Say what you need to say...
Alright friends, it’s time for my obligatory New Year’s post (albeit a little late). In many years past, I’ve written a blurb about what I’ve learned during the year, a moment of reflection. Last year, I kept it very short and sweet, about embracing “today” and not waiting for a new week, month or year to live. What the world didn’t know, that day, was that we already knew Kenny was in trouble. If I’m really honest, on this day last year, I knew in my gut he wasn’t making it. For two weeks straight, I cried (and cried, and criiiiiiied). It was like I suddenly let four years worth of fear and exhaustion come to the surface. Four years of stuffed down “what ifs,” and pep talks that it would get better, we’d get back on track, he’d come back. I remember, one morning just after the new year, putting Nathan’s baby clothes away in his drawer when the surreality of it all washed over me. My baby would never know his father. My big kids might barely remember him. My husband, that I so fearlessly and with total abandon, ran to at the end of a sandy aisle to marry, was never coming back to me. It wasn’t going to get better, it was only going to get worse. My knees buckled, and I fell to the floor and sobbed into my one year old’s onesie, like I never have before in my life. Loud, and messy, and so hard my chest hurt for days.
2017…well I can’t say it will be a year I look back on fondly. I haven’t talked publicly (or even privately) about the details of those first few months of the year. I likely never will. It was, for lack of a better word, brutal. I gave standard answers to all of the amazing, lovely, wonderful people who checked in with me daily. I turned my phone off at night, exhausted from the facade. I felt so broken inside, I was convinced I was going with him; and at the time, part of me wished I could.

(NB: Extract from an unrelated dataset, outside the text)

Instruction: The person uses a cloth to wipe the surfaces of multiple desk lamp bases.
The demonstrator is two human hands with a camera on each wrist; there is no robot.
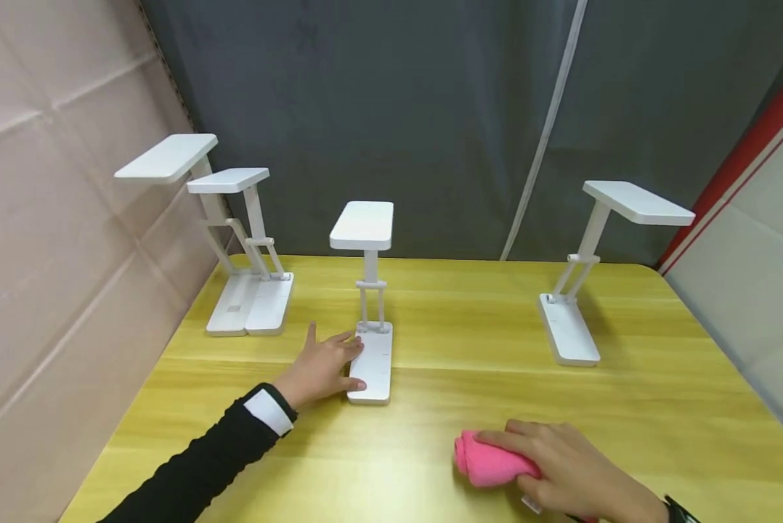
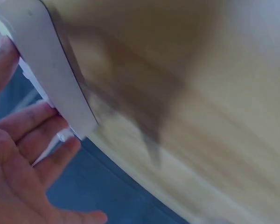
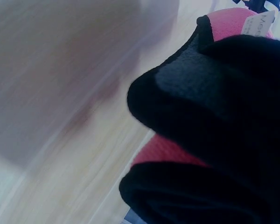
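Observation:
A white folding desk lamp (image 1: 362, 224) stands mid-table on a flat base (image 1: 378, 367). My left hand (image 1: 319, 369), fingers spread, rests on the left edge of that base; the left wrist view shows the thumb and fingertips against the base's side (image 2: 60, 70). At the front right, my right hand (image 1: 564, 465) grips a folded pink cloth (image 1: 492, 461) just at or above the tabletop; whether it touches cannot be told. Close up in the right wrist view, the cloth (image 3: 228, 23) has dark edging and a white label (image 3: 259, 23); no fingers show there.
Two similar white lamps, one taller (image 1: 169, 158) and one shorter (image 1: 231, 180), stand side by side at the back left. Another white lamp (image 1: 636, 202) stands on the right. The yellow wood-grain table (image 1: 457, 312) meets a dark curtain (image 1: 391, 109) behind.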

While the specifics will stay between Kenny’s family, me, and anyone who happened to witness any of it, I will say one thing. I’ve always been a believer that open communication is key in life. I was always a communicative person; however, having a spouse with a life-threatening illness changes the game. Suddenly there’s stuff you can’t say, fears you can’t convey because you know it’d cause them fear, or pain or discomfort. Conversations you don’t have, even if they’re truly necessary, because you don’t want them to think you’ve lost faith that they’ll survive it. We didn’t have those conversations we should have had. I tried a few times in the beginning, but he couldn’t…whether by design or choice, I couldn’t tell you (and I’ll never know).

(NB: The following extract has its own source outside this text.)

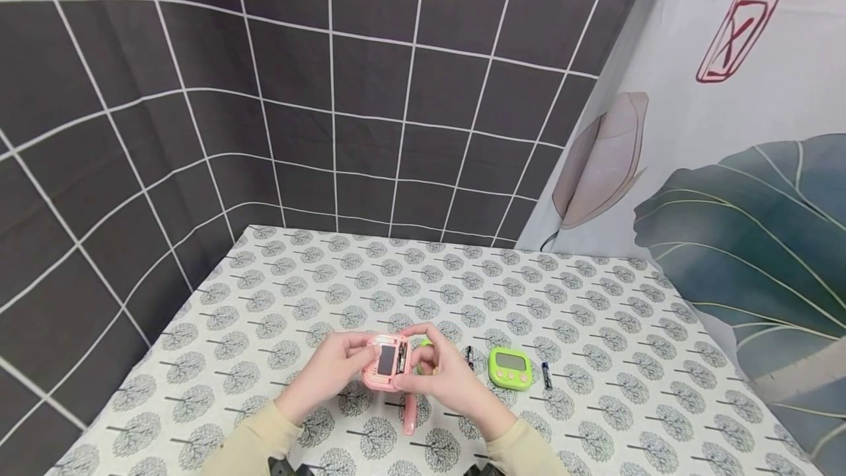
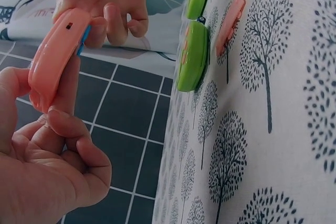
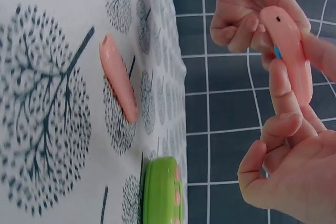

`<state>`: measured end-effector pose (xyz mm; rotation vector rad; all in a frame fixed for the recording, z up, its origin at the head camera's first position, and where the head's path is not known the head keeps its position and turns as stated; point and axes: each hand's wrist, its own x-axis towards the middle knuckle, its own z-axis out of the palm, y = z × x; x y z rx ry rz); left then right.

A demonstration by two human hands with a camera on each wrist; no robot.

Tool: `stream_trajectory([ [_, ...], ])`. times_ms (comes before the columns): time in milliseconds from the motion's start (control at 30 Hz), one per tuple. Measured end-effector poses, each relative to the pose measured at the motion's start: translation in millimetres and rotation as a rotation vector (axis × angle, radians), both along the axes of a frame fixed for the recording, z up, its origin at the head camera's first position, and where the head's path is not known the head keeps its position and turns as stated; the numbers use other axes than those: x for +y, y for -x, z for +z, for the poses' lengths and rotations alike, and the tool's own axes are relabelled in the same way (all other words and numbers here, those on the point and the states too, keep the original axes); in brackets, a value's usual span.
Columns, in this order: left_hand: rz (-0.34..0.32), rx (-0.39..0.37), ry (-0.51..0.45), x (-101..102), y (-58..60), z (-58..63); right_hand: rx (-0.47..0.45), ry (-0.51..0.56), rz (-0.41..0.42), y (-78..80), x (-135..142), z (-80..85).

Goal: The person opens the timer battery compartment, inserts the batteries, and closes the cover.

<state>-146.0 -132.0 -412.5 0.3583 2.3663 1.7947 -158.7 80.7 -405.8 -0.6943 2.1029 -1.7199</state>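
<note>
Both hands hold a pink handheld device, a digital timer by its look, above the cloth. Its upturned face carries a dark rectangle and a narrow slot with a battery in it. My left hand grips the left edge, thumb on top. On the right edge, my right hand pinches the device between thumb and fingers. In the right wrist view the pink casing stands edge-on, with a bit of blue underneath. A loose pink cover piece lies on the cloth below the hands.
To the right lies a green digital timer with a grey screen and buttons. Loose batteries flank it, one battery on its right and another battery on its left. A second green object is partly hidden behind my right hand.
</note>
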Motion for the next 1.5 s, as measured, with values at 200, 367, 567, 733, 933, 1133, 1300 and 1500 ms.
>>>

The last month drained me of everything I had. I found myself going through the motions, grasping at straws to get through the day. The day that Kenny had his last bit of consciousness, I had no clue it was coming so soon. Somehow, we all seemed to have that last grain of denial in us, that told us there was more time. He had trouble walking, so I wrapped his arms around my shoulders, his Mom held him from the side, and we shuffled him to his bed. As he began to lay down, I said, in the most chipper voice I could muster up, “I love you!” And smiled at him. He said “I love you, too,” and kissed me on the cheek before crashing down on the bed, never to be totally conscious ever again. I think about it all the time. How grateful I am that I said I love you that minute. I can’t tell you how many times I said it in the weeks leading up. I was so devoid of energy, and so full of fear, I’m not sure I said it at all. He had tiny moments of his eyes being open after that, seconds worth of acknowledgements that he knew we were all there, that he knew we loved him, that he loved us; but that was the last time I ever heard his voice say the words, and the last time I know, without doubt, that he heard me, too. If I hadn’t said it then, I might be writing a very different story right now.
So the moral of the story is simple: say what you need to say, and say it well. We all know that life is short. Health is fleeting. None of us know when that last moment is. As I’ve said all along, Mac trucks and mishaps are a real thing. Make sure the people you love know that you love them. If you choose not to resolve issues with people, let them go. If you choose to resolve them, choose your words wisely; you can’t unsay hurtful things. Don’t be afraid to show people you care about them. Of any regrets I have in life, the time I spent caring for Kenny isn’t one. In fact, it’s the only thing that liberated me.
Through the sleepless nights that followed; through the inhumane experience of watching him slowly wither away, until he was gone; the only solace I found was that I knew, that he knew, that I love him. Through planning his funeral, through the months of confusion and consternation after; figuring out who the hell I was without him, the guilt of moving forward with my life…the one shred of peace I ever found was knowing that he knew that I love him. In finding myself again, in accepting myself as I am now, my life as it is now, in finding enjoyment in the life I have now…the reason I can do ANY of that, is because I know that he knew that I love him.